Every line below from the one containing "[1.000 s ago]" through the one containing "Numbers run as" must be transcribed exactly. Omit all lines outside that stretch.
*** Opening SOURCE DATA ***
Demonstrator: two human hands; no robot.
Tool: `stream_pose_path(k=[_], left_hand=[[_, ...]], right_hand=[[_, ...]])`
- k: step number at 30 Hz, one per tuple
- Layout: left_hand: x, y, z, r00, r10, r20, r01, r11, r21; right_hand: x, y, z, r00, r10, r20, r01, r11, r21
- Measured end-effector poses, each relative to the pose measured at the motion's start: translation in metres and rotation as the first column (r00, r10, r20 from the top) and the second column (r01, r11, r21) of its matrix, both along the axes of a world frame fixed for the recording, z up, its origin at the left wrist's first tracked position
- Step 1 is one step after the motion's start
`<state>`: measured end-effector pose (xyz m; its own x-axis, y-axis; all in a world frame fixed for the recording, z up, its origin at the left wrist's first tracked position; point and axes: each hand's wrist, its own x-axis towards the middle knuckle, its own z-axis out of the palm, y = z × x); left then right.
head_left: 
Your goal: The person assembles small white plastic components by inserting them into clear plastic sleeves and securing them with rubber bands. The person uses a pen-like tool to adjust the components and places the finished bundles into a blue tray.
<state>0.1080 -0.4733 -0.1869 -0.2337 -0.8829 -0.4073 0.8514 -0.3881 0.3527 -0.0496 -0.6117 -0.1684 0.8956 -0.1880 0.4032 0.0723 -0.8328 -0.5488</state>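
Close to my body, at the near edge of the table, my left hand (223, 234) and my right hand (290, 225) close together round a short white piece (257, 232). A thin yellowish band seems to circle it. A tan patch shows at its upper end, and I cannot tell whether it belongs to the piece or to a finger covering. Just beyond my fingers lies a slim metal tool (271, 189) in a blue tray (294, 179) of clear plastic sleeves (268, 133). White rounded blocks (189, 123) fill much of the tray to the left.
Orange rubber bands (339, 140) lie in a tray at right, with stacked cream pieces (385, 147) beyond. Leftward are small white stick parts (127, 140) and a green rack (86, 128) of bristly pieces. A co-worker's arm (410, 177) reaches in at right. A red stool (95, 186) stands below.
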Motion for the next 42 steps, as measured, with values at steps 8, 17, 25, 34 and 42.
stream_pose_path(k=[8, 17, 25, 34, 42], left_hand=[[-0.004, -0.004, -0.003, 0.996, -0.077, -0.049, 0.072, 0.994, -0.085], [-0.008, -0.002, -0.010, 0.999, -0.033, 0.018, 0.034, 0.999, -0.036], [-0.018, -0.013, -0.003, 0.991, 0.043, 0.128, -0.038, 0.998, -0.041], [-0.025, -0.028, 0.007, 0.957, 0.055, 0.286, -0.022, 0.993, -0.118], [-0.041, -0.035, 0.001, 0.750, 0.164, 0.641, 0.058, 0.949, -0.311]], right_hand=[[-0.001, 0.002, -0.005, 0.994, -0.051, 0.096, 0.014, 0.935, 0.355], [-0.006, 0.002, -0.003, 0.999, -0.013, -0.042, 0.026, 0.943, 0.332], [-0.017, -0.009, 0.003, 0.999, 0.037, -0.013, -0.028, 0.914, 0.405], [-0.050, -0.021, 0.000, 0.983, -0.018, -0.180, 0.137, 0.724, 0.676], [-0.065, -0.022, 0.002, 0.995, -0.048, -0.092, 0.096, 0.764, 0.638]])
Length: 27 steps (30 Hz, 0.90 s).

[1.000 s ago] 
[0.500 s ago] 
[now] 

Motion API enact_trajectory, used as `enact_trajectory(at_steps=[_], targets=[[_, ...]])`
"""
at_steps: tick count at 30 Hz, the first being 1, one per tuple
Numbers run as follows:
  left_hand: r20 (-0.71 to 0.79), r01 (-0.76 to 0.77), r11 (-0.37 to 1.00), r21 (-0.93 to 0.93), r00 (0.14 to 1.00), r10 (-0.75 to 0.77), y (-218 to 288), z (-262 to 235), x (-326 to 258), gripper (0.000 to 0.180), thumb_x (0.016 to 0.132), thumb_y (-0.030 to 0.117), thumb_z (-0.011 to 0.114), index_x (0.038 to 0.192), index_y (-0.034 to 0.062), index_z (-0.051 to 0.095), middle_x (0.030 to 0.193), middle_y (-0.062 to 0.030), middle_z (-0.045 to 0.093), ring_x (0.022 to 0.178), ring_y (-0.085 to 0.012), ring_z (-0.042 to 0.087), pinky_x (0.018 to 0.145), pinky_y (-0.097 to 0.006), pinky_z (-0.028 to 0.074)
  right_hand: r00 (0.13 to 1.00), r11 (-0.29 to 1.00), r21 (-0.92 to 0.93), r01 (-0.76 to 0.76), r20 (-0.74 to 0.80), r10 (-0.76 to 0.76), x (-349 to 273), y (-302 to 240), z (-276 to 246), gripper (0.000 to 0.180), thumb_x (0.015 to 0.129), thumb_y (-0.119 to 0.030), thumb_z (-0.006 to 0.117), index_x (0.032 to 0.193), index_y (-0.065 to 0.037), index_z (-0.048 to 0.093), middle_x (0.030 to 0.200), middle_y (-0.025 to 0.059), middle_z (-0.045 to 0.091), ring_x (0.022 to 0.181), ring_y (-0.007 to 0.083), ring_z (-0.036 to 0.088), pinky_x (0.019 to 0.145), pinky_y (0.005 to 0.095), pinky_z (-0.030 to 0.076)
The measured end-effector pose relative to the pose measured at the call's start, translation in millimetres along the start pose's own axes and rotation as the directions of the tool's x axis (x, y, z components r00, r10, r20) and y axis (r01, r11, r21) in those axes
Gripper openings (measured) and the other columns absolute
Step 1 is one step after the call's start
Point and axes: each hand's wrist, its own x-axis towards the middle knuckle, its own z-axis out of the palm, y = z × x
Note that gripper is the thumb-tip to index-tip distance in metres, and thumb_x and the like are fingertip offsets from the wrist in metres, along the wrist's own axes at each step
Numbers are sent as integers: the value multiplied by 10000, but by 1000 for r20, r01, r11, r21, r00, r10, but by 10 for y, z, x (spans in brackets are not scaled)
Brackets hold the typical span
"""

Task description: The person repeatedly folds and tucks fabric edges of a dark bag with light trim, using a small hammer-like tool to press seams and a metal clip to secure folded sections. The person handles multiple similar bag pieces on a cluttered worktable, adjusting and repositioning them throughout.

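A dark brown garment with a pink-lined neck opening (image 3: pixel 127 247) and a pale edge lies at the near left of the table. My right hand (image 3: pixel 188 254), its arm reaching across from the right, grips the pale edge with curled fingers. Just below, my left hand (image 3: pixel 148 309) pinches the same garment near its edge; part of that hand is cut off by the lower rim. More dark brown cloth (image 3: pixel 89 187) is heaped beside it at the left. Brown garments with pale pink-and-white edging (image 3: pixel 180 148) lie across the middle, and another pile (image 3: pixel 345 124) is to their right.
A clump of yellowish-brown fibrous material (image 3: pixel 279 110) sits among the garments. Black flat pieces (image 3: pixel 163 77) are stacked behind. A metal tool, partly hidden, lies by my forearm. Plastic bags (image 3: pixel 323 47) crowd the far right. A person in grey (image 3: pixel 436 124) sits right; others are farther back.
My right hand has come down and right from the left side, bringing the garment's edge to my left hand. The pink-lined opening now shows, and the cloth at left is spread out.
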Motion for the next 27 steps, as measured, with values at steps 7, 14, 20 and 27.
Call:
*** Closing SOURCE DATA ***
### ANSWER
[1.000 s ago] 
[0.500 s ago] 
[now] 

Motion API enact_trajectory, used as `enact_trajectory(at_steps=[_], targets=[[_, ...]])`
"""
at_steps: tick count at 30 Hz, the first being 1, one per tuple
Numbers run as follows:

The exercise is complete with this answer.